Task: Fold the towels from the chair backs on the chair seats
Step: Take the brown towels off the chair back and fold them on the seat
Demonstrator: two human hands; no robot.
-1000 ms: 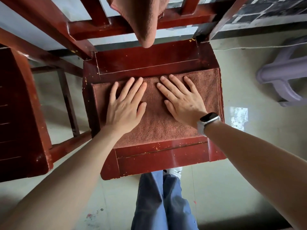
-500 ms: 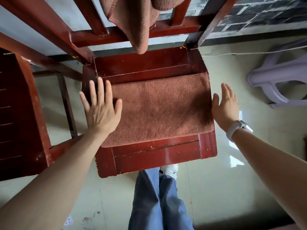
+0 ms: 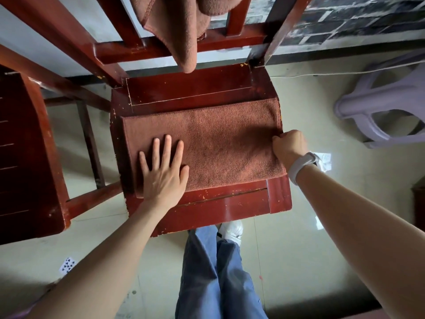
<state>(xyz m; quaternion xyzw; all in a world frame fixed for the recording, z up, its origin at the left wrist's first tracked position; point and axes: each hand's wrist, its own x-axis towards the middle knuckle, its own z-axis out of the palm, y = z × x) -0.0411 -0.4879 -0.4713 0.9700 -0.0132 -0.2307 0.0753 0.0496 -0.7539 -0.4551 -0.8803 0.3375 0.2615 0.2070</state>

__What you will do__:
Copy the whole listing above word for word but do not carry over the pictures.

__Written answer__:
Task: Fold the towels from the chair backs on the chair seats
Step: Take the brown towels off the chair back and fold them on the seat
Demonstrator: two human hands; no robot.
-1000 ms: 
-500 ms: 
+0 ms: 
<state>(xyz m; quaternion xyzw; all in a world frame fixed for the recording, z up, its origin at the left wrist's first tracked position; point and axes: each hand's wrist, its own x-axis towards the middle knuckle, its own z-axis out of the palm, y = z × x) -0.0411 -0.4879 -0.4713 0.9700 -0.0132 -0.2307 0.0753 0.0496 -0.7539 -0.4551 -0.8803 0.3375 0.2615 0.2070</state>

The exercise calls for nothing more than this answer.